Problem requirements: Write out each line of the listing as it stands, without the images.

· · · ·

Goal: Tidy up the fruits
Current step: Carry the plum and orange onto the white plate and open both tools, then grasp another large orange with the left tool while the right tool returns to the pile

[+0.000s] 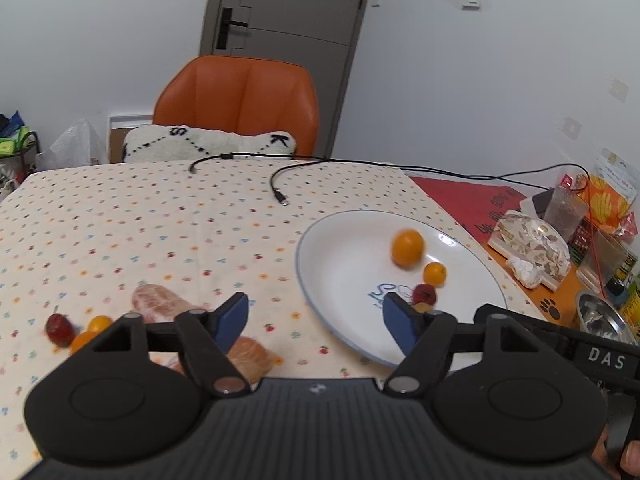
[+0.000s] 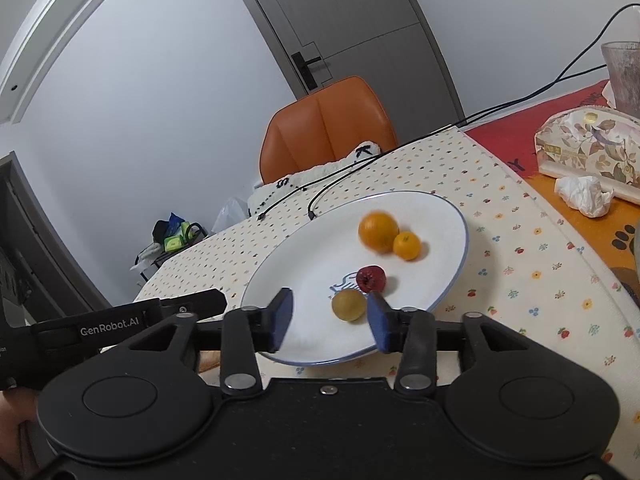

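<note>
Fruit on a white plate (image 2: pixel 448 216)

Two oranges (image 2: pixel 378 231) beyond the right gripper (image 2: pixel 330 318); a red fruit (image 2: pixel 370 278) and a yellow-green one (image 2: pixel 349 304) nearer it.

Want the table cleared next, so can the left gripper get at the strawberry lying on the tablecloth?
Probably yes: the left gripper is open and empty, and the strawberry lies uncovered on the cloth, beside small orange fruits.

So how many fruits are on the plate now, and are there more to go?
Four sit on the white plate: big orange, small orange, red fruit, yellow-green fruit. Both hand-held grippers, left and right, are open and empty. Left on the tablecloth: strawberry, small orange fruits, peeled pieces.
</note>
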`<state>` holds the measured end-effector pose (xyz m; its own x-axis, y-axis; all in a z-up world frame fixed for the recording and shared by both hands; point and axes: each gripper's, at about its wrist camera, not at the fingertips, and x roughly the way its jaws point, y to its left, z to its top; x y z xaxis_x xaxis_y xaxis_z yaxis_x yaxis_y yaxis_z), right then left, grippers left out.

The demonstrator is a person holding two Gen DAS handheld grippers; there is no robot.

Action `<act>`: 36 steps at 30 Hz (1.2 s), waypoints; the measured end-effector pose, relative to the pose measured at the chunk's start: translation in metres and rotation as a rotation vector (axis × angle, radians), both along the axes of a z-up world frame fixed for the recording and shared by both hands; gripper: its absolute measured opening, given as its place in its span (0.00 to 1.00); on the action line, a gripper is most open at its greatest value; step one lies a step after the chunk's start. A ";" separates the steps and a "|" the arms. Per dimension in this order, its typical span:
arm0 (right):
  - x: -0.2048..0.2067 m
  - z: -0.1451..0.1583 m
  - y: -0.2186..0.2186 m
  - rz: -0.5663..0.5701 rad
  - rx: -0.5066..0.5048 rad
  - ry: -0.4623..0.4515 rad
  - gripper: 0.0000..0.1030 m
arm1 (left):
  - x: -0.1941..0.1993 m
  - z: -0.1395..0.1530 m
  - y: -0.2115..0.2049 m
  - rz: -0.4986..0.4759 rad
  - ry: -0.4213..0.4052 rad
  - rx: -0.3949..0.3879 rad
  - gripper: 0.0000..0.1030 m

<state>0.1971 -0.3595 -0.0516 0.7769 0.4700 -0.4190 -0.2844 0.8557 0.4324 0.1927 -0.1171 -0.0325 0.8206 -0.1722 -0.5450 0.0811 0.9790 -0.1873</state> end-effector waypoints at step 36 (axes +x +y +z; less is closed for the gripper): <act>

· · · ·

Answer box:
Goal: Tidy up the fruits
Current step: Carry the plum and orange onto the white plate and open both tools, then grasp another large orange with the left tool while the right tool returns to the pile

[+0.000s] 
[+0.000s] 

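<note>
Fruit on a white plate (image 2: pixel 448 216)

Two oranges (image 2: pixel 378 231) beyond the right gripper (image 2: pixel 330 318); a red fruit (image 2: pixel 370 278) and a yellow-green one (image 2: pixel 349 304) nearer it.

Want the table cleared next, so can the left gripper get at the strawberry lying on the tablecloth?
Probably yes: the left gripper is open and empty, and the strawberry lies uncovered on the cloth, beside small orange fruits.

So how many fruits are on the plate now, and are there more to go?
Four sit on the white plate: big orange, small orange, red fruit, yellow-green fruit. Both hand-held grippers, left and right, are open and empty. Left on the tablecloth: strawberry, small orange fruits, peeled pieces.
</note>
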`<state>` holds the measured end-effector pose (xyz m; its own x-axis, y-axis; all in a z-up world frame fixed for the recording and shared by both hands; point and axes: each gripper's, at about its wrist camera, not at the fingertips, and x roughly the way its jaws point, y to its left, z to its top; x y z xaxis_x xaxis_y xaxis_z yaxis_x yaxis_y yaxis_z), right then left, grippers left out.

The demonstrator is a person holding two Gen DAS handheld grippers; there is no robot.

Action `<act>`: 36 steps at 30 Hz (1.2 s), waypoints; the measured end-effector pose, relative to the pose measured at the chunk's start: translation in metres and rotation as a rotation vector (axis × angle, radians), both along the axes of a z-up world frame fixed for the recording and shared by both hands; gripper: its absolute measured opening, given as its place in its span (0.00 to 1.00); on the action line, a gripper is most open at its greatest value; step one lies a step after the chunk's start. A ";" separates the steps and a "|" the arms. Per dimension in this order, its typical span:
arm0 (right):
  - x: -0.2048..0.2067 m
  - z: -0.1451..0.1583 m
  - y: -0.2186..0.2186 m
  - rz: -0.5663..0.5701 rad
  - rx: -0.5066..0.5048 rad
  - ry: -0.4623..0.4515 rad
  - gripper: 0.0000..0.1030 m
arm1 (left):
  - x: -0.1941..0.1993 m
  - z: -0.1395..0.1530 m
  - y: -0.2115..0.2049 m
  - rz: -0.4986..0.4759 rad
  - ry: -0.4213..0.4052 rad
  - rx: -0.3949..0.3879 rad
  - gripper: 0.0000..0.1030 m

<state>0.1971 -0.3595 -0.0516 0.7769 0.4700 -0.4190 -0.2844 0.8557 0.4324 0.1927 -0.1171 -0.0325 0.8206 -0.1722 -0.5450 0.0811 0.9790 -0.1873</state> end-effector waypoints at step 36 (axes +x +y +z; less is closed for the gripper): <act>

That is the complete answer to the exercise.